Automatic plot generation during a run
generate_loop.py calls both plot_progress_single / plot_progress_together and visualize_archive_single / visualize_archive_together automatically at the end of every generation (lines 968–1004 of generate_loop.py).
The score types generated depend on the run configuration:
| Condition | Score types plotted |
|---|
optimize_option="only_ensemble" | ["ensemble"] |
| Ensemble evaluation is enabled | ["agent", "ensemble", "max"] |
| Default (agent only) | ["agent"] |
Combined _together plots are only generated when the run targets more than one domain and all domains share at least one common split.
All plots are saved directly to the run-root directory (outputs/generate_{run_id}/), so they accumulate alongside the archive.jsonl and can be inspected while the run is still in progress.

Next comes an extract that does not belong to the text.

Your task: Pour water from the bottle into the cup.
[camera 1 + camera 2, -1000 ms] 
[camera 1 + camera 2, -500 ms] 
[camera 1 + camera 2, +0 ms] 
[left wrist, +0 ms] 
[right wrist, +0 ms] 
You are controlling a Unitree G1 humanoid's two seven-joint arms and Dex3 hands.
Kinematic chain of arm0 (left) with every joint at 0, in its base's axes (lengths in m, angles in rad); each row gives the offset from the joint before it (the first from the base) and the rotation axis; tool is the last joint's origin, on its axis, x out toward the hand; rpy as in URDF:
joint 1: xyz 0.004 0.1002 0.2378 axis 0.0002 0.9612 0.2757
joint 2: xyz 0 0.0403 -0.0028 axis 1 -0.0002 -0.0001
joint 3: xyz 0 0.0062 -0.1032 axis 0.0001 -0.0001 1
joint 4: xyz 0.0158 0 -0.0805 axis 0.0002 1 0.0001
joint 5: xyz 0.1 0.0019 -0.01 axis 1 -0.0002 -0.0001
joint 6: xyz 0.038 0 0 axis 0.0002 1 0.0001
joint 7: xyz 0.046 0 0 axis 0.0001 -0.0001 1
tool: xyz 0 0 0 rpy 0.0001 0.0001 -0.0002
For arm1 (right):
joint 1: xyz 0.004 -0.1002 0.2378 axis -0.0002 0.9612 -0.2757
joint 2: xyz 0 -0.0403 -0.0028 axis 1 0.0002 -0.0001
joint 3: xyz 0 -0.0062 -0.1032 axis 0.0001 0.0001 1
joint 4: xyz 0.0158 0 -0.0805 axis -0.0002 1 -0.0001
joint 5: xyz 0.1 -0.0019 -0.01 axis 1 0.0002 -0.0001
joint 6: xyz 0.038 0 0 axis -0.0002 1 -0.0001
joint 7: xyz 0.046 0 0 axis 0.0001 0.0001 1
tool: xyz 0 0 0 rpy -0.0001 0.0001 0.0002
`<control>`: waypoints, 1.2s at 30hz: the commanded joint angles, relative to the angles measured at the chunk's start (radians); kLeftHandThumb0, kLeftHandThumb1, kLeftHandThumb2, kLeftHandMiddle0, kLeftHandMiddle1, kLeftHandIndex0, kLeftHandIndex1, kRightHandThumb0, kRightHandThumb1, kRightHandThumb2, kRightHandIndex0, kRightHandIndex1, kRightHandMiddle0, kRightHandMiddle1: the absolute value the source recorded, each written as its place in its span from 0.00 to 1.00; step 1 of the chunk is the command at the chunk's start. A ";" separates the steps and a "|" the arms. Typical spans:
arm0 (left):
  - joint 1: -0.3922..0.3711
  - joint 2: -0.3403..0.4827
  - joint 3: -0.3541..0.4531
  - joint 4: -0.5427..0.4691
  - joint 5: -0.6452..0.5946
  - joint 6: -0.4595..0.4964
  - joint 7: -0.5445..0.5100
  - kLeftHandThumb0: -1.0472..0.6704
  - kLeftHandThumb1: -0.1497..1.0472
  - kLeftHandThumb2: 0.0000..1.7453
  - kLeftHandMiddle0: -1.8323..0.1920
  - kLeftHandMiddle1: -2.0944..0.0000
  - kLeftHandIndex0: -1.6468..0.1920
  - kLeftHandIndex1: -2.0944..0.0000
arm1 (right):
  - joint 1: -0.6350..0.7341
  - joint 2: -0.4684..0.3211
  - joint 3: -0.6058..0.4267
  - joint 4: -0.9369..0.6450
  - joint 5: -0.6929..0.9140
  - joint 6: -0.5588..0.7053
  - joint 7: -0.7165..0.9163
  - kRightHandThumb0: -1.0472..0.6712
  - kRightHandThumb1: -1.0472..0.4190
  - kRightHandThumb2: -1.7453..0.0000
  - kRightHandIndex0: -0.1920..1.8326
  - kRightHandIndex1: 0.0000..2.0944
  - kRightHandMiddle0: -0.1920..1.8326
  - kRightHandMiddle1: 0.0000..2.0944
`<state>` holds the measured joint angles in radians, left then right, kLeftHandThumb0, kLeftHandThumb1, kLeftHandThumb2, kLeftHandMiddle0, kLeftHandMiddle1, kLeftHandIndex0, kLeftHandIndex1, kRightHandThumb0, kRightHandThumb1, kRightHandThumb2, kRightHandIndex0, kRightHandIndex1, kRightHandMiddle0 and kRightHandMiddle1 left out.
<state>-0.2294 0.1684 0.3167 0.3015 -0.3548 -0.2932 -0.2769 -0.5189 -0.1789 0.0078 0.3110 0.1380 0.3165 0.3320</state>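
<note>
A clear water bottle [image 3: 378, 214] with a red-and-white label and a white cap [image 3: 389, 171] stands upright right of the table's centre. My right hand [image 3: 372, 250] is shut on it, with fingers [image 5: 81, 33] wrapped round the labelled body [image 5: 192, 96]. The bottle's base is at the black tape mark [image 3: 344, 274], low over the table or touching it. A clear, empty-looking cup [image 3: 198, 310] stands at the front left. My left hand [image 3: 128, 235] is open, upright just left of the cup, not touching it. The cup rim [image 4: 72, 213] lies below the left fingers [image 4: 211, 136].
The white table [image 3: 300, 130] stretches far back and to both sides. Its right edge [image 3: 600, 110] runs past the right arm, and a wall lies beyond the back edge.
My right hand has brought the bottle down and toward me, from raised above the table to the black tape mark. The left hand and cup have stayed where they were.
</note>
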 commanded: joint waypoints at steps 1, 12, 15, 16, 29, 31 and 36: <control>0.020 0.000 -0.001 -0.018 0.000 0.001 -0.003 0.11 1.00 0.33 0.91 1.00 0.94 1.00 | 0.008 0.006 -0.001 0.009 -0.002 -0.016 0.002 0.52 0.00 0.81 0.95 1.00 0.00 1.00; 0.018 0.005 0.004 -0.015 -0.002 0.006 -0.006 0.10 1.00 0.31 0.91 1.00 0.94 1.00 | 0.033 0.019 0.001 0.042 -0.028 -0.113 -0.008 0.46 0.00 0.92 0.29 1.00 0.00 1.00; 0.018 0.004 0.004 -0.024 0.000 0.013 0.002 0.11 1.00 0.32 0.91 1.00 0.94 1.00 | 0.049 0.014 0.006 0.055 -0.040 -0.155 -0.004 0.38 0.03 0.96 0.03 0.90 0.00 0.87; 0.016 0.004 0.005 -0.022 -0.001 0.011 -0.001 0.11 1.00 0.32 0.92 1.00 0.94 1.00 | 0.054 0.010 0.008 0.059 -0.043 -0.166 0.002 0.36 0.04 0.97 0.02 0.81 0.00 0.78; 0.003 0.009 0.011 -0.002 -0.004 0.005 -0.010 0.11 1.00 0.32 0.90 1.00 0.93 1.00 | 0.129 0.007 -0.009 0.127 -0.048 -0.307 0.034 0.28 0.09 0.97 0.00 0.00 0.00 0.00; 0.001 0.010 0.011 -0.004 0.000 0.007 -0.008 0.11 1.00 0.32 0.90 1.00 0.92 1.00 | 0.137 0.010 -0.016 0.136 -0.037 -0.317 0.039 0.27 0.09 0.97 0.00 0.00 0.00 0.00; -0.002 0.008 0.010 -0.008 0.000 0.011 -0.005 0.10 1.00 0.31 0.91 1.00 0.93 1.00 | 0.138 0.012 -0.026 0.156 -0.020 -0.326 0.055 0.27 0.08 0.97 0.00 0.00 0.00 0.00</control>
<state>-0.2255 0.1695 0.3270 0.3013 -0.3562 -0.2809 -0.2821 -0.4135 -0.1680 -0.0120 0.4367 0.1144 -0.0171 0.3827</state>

Multi-run comparison plots
plot_comparison.py is used for comparing multiple methods across multiple runs. It is configured by editing the domains_paths_data list at the top of the file’s main() function.
python -m analysis.plot_comparison
What it produces (all saved to analysis/outputs/):
comparison_{plotlabel}_{domain1}+{domain2}+....png — cumulative-max score curves with 95% bootstrap confidence intervals, one curve per method. For a single domain the filename is comparison_{plotlabel}_{domain}.png.

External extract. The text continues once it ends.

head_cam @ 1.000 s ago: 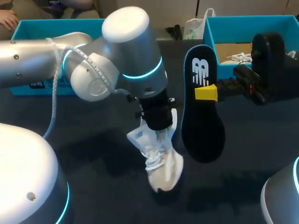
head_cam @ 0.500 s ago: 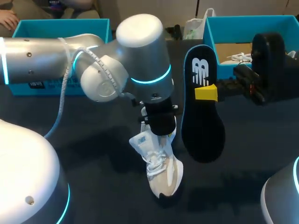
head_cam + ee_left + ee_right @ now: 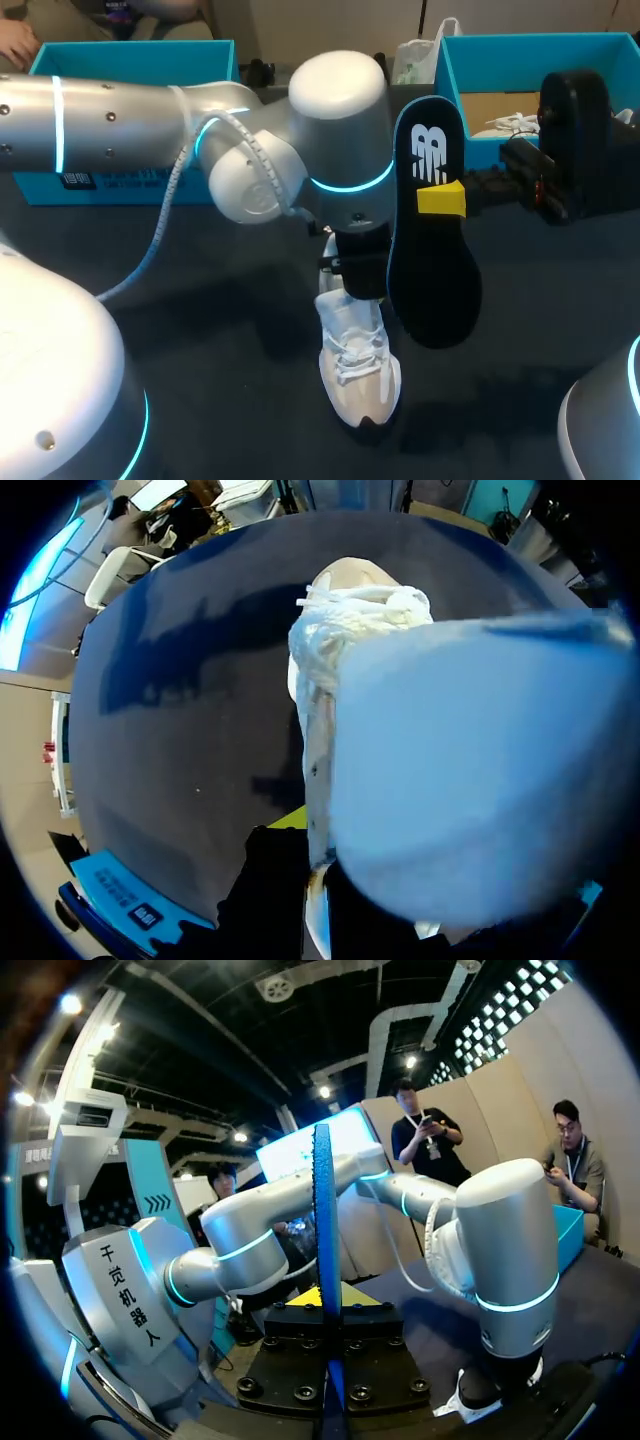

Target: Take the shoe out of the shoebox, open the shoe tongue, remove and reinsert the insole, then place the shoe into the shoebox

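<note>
left gripper (image 3: 357, 288) clamped on white shoe (image 3: 358, 365), lower centre, toe pointing down | right gripper (image 3: 441, 198) pinching black insole (image 3: 432, 260) upright, right of centre

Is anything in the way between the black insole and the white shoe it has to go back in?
Yes. The left claw grips the shoe at its opening, and that arm's wrist stands right over it, beside the insole held upright in the right claw. The way in looks blocked from above.
</note>
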Robot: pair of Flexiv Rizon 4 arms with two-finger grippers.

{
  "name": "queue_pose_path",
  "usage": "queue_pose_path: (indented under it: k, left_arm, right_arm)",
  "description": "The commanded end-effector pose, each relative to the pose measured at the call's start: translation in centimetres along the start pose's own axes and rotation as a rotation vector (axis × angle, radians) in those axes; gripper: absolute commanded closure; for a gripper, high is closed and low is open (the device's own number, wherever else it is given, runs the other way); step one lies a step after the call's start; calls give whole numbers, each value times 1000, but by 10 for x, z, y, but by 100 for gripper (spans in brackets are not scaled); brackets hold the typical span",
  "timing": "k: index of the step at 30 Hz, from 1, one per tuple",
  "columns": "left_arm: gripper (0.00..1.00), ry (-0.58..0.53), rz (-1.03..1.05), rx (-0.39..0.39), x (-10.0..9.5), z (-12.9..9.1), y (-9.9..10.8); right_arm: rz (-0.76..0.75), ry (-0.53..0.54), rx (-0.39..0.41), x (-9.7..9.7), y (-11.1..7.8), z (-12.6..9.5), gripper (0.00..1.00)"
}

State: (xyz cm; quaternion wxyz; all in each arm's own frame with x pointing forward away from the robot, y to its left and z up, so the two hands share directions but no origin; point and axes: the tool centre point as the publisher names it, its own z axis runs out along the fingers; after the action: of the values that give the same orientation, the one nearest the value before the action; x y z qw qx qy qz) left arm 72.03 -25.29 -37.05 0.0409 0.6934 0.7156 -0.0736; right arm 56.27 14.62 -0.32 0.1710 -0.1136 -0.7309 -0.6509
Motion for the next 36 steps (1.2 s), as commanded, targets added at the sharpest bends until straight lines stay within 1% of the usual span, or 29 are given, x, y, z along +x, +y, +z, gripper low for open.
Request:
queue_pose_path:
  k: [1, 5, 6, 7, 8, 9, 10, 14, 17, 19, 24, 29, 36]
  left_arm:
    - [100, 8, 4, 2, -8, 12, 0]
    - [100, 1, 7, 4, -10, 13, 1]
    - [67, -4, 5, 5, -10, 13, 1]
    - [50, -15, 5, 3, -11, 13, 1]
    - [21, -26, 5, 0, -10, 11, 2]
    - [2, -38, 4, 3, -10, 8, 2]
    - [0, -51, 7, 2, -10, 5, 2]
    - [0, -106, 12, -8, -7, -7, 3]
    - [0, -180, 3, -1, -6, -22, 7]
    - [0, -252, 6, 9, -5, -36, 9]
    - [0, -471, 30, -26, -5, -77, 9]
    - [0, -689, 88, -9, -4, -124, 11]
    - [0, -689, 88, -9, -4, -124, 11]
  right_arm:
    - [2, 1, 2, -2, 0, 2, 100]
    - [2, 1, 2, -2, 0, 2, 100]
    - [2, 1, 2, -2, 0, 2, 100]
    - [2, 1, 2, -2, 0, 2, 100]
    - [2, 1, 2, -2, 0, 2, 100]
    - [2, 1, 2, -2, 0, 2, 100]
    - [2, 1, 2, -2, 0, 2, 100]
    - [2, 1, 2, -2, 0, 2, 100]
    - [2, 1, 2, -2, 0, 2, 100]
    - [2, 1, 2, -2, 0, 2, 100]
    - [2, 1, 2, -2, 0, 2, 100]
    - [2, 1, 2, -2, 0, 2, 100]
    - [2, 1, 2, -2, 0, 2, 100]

analysis/outputs/pdfs/comparison_{plotlabel}_{domain1}+{domain2}+....pdf / .svg — publication-quality transparent versions.
significance_{plotlabel}_{domain1}+{domain2}+....txt — pairwise statistical significance tests (Wilcoxon signed-rank or Mann-Whitney U, depending on sample sizes). For a single domain the filename is significance_{plotlabel}_{domain}.txt.
Each method entry in domains_paths_data maps to a list of run directories. The script interpolates each run’s cumulative-max scores onto a shared x-grid and then computes the median and bootstrap CIs across runs.
Statistical testing utilities
analysis/analysis_utils.py provides two functions used by both plot_comparison.py and plot_testevals.py.
compute_bootstrap_ci
from analysis.analysis_utils import compute_bootstrap_ci
median, lower_ci, upper_ci = compute_bootstrap_ci(
data, # 1D array of scalar scores
n_bootstrap=1000,
ci_level=0.95,
random_seed=42,
)
Returns the median and 95% bootstrap confidence interval for a set of scores. When data has only one element, the CI collapses to the single value.
save_significance_tests
from analysis.analysis_utils import save_significance_tests
save_significance_tests(
methods_data, # dict: method_name -> np.ndarray of scores
output_file, # path to write results
metadata=None, # optional dict of metadata to include in the header
use_bootstrap=False,
)
Performs all pairwise one-sided comparisons (H₁: method A > method B). With use_bootstrap=True uses Wilcoxon signed-rank (paired) or Mann-Whitney U (unpaired). With use_bootstrap=False uses paired or independent t-tests. Significance stars (*, **, ***) are added for p < 0.05, 0.01, 0.001.
Transfer analysis
analysis/transfer_utils.py helps identify which node from a completed run is the best candidate for zero-shot transfer to a new run.
python -m analysis.transfer_utils \
--domains paper_review genesis_go2walking \
--path outputs/generate_20251216_192315_534288 \
--top_n 3 \
--get_commands
Three selection strategies are supported via choose_node_for_transfer:
| Method | Selects |
|---|
max_score | Top-N nodes by absolute score. |
growth | Top-N nodes by discounted descendant-improvement score (descendants scored relative to the root). |
growth_imd | Same as growth, but each descendant’s delta is computed relative to its immediate parent rather than the root. |
The --get_commands flag prints the python -m domains.run_eval commands needed to evaluate the selected nodes on a held-out test domain, useful for transfer experiments.